Exercise instructions ::
The reply should consist of the full listing, repeated word for word.
---+---
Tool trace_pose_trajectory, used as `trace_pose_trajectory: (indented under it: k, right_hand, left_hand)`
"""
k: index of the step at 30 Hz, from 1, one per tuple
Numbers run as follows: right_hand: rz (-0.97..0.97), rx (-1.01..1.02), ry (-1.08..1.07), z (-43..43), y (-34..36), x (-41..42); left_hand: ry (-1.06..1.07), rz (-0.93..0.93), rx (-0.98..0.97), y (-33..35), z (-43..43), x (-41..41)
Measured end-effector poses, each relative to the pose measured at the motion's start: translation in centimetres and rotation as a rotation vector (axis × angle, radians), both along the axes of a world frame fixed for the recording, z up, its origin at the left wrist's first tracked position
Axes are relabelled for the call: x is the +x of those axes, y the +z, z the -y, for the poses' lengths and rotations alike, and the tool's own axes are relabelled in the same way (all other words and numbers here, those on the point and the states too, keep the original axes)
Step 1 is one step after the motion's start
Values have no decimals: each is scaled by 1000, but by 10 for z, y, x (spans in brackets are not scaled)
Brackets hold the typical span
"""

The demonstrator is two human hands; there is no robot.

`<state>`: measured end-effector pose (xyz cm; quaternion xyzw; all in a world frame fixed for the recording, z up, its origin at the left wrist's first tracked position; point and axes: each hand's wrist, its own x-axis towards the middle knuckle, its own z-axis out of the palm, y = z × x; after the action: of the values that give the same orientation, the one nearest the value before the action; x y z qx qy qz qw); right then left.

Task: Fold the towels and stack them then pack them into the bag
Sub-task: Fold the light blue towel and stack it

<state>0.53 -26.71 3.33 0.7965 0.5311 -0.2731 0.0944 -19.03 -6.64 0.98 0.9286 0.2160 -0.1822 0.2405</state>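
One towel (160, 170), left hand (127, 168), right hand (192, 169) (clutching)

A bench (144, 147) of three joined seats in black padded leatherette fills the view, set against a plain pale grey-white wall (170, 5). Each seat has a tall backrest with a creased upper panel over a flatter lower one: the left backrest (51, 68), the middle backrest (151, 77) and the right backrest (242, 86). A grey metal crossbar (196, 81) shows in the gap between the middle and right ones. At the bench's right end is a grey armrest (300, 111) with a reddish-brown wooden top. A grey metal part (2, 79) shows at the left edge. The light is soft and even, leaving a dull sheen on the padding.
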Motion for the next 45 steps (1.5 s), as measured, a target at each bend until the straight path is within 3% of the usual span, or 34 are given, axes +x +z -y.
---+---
Response below ::
Tool trace_pose_trajectory, used as `trace_pose_trajectory: (indented under it: k, right_hand, left_hand)`
"""
k: index of the step at 30 Hz, from 1, one per tuple
Numbers run as follows: right_hand: rz (-0.97..0.97), rx (-1.01..1.02), ry (-1.08..1.07), z (-43..43), y (-34..36), x (-41..42); left_hand: ry (-1.06..1.07), rz (-0.93..0.93), rx (-0.98..0.97), y (-33..35), z (-43..43), x (-41..41)
Measured end-effector poses, each relative to the pose measured at the motion's start: translation in centimetres and rotation as a rotation vector (axis × angle, radians), both along the axes of a world frame fixed for the recording, z up, its origin at the left wrist's first tracked position
Axes are relabelled for the call: x is the +x of those axes, y the +z, z the -y, for the poses' lengths and rotations alike, and the tool's own axes are relabelled in the same way (all other words and numbers here, those on the point and the states too, keep the original axes)
Step 1 is one step after the motion's start
Values have no decimals: each is scaled by 1000, but by 10 for z, y, x (spans in brackets are not scaled)
Brackets hold the typical span
"""

The demonstrator is two human hands; there is no robot.

`<state>`: measured end-effector pose (xyz cm; quaternion xyzw; all in a world frame fixed for the recording, z up, its origin at the left wrist's first tracked position; point and axes: each hand's wrist, its own x-axis towards the middle knuckle, its own z-axis out of the palm, y = z × x; after the action: of the values that give the same orientation, the one nearest the value before the action; x y z qx qy qz qw); right then left.

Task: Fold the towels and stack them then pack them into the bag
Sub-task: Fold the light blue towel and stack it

<state>0.53 -26.71 3.33 0.7965 0.5311 -0.2731 0.0944 -19.03 -6.64 0.98 0.9286 0.2160 -0.1822 0.2405</state>
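One towel (160, 170), left hand (127, 168), right hand (192, 169) (clutching)

A bench (144, 147) of three joined seats in black padded leatherette fills the view, set against a plain pale grey-white wall (170, 5). Each seat has a tall backrest with a creased upper panel over a flatter lower one: the left backrest (51, 68), the middle backrest (151, 77) and the right backrest (242, 86). A grey metal crossbar (196, 81) shows in the gap between the middle and right ones. At the bench's right end is a grey armrest (300, 111) with a reddish-brown wooden top. A grey metal part (2, 79) shows at the left edge. The light is soft and even, leaving a dull sheen on the padding.
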Motion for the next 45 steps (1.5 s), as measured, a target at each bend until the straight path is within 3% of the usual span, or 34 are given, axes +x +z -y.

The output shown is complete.